Beam E, Lesnick T, Kremers W, Kennedy C C, Razonable R R
Infectious Diseases, Mayo Clinic College of Medicine, Rochester, MN, USA.
Health Sciences Research, Mayo Clinic College of Medicine, Rochester, MN, USA.
Clin Transplant. 2016 Mar;30(3):270-8. doi: 10.1111/ctr.12686. Epub 2016 Mar 1.
The duration of anticytomegalovirus (CMV) prophylaxis after lung transplantation (LT) varies among transplant centers.
A retrospective review of CMV donor-seropositive/recipient-seronegative (D+/R-) and CMV recipient-seropositive (R+) LT patients between January 2005 and September 2012 was performed. Starting January 2007, valganciclovir prophylaxis was given for at least 12 months (often lifelong) for CMV D+/R- and extended from three to six months for R+ LT patients. Risks of CMV infection and CMV disease, and mortality after LT, were assessed.
A total of 88 LT patients were studied, including 32 CMV D+/R-, and 56 R+ patients. During the follow-up period, 11 (12.5%) patients had asymptomatic CMV infection, and nine (10.3%) developed CMV disease. CMV disease (HR, 4.189; 95% CI: 1.672-10.495; p = 0.002) and CMV infection and disease (HR, 3.775; 95% CI: 1.729-8.240; p = 0.001) were significant risk factors for mortality. Overall, no significant difference was observed in rates of CMV infection or disease among LT recipients who received shorter vs. extended CMV prophylaxis.

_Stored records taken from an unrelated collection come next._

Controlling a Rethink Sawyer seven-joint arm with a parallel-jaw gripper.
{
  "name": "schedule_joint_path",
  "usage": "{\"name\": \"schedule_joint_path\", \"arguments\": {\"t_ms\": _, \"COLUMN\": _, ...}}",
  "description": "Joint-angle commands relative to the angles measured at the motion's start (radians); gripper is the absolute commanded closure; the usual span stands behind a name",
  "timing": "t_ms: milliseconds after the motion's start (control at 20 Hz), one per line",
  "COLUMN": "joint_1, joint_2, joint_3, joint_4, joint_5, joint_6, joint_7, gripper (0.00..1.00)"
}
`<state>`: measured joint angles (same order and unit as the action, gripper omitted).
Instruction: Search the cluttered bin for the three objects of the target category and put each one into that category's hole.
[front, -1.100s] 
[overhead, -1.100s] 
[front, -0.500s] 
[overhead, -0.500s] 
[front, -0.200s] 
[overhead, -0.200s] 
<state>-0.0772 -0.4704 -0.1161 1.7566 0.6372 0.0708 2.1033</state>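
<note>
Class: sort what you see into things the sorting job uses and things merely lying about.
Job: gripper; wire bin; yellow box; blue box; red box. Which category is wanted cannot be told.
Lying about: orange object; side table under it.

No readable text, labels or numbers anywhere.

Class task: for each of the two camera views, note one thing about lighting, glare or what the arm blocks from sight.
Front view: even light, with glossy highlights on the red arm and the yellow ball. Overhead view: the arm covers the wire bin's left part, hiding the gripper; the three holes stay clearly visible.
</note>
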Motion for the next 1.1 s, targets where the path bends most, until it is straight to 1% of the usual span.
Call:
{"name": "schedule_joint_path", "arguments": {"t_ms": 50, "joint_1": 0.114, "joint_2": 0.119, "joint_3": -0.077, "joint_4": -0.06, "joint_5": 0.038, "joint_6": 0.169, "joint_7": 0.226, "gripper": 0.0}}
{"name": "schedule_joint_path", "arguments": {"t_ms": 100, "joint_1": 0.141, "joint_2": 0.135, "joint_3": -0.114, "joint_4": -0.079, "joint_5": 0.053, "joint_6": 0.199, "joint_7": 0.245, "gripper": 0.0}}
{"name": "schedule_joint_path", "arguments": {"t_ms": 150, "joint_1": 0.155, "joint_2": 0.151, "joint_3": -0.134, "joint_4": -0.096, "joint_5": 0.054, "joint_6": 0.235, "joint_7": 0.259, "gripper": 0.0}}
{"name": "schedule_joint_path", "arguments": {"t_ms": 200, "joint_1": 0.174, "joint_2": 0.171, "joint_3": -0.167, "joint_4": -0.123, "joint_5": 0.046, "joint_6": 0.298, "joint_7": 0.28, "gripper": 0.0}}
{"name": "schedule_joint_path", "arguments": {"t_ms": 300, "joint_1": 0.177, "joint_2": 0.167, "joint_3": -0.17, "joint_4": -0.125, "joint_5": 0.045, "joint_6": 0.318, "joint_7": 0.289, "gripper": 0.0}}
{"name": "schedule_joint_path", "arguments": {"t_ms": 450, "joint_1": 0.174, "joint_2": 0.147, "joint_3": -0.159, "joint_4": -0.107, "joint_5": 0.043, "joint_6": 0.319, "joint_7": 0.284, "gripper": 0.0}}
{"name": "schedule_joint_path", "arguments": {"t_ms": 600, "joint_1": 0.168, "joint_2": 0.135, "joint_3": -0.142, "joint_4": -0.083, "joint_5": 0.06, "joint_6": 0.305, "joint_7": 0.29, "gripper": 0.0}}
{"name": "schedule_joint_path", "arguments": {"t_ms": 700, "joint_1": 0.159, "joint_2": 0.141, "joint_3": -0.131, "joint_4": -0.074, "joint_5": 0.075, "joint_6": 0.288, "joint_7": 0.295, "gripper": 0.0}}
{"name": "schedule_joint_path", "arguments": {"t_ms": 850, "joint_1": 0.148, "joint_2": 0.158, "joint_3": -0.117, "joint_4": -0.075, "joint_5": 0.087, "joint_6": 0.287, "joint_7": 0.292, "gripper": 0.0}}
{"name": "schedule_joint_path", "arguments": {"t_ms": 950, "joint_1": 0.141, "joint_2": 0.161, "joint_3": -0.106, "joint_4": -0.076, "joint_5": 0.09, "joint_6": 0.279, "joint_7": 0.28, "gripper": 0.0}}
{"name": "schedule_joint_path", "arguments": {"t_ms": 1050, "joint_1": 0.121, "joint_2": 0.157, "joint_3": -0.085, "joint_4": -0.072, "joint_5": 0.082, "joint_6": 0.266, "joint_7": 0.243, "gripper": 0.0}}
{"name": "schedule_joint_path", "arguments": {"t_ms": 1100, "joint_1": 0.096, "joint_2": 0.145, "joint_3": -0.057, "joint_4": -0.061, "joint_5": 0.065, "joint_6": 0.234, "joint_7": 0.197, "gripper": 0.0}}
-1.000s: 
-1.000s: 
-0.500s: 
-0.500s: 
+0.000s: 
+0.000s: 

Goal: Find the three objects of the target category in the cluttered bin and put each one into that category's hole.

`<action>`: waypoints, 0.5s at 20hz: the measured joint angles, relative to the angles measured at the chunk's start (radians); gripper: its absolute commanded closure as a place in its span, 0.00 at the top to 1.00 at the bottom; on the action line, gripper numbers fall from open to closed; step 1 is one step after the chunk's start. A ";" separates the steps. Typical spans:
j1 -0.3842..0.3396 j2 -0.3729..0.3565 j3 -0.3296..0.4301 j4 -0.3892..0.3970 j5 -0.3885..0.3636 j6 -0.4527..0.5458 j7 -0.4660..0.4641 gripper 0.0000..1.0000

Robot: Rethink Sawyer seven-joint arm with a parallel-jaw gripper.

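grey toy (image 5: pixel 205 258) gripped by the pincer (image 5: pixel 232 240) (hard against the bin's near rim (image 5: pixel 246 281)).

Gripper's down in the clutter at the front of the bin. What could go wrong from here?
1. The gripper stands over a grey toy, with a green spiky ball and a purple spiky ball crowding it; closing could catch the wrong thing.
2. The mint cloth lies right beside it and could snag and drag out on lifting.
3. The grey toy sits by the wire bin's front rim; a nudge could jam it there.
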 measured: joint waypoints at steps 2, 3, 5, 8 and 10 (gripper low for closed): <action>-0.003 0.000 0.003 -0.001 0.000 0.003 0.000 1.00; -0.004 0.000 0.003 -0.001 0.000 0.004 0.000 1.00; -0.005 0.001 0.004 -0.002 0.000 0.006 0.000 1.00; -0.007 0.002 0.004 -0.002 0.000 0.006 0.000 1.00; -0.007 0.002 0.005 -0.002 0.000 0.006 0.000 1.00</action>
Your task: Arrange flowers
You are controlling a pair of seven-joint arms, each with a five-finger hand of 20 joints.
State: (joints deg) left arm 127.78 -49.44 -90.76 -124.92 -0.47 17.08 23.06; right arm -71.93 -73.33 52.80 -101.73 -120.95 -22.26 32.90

Despite extended prophylaxis, LT patients remain at risk of CMV infection and disease. CMV remains associated with increased mortality after transplantation.
肺移植(LT)后抗巨细胞病毒(CMV)预防的持续时间在各移植中心有所不同。
对2005年1月至2012年9月期间的CMV供体血清学阳性/受体血清学阴性(D+/R-)和CMV受体血清学阳性(R+)的LT患者进行回顾性研究。从2007年1月开始,对CMV D+/R-患者给予缬更昔洛韦预防至少12个月(通常为终身),对R+ LT患者预防时间从3个月延长至6个月。评估CMV感染和CMV疾病的风险以及LT后的死亡率。
共研究了88例LT患者,包括32例CMV D+/R-患者和56例R+患者。在随访期间,11例(12.5%)患者发生无症状CMV感染,9例(10.3%)发生CMV疾病。CMV疾病(风险比[HR],4.189;95%置信区间[CI]:1.672 - 10.495;p = 0.002)以及CMV感染和疾病(HR,3.775;95% CI:1.729 - 8.240;p = 0.001)是死亡的显著危险因素。总体而言,接受较短或延长CMV预防的LT受者中,CMV感染或疾病发生率无显著差异。
尽管进行了延长预防,LT患者仍有CMV感染和疾病的风险。CMV仍然与移植后死亡率增加相关。